YOUR GOAL:
Could you repeat every line below exactly, skipping the images?

PROVIDED MATERIAL:
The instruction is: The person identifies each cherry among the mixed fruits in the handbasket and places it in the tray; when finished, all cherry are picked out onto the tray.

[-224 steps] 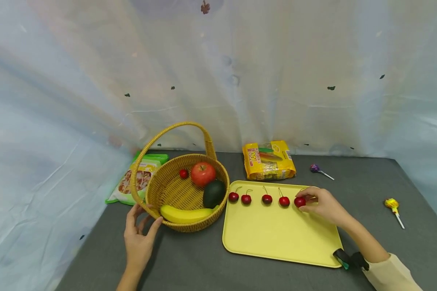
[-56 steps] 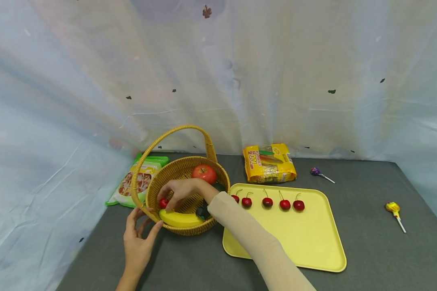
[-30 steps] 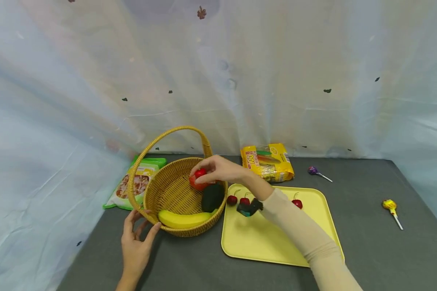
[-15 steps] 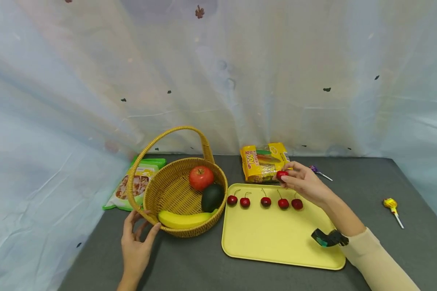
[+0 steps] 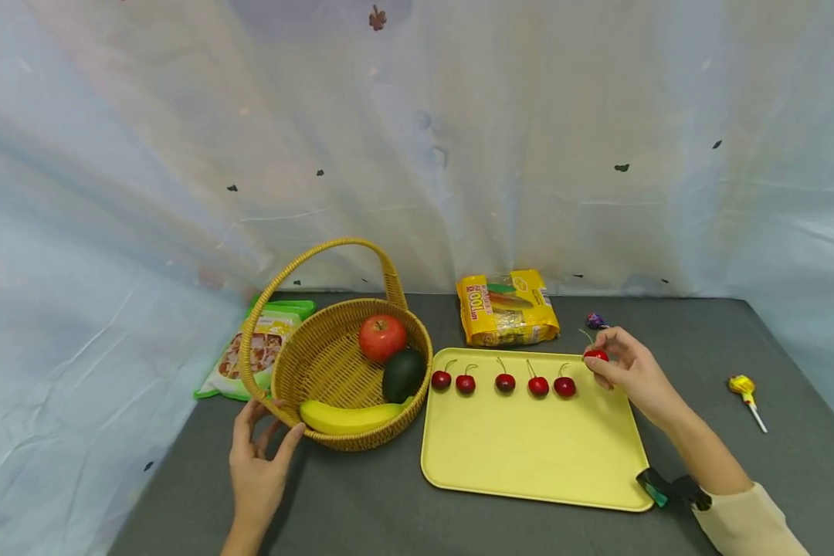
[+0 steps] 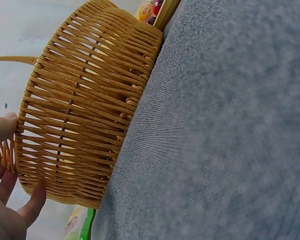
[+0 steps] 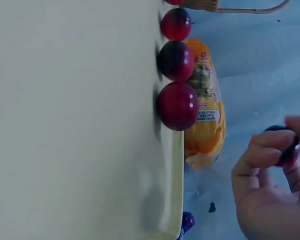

RESULT OF THIS TASK:
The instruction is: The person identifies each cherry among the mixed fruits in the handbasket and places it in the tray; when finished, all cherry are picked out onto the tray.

[-224 steps] 
[-56 steps] 
[-30 steps] 
[-15 steps] 
[+0 steps] 
[+0 steps] 
[+0 steps] 

The required output is now complete.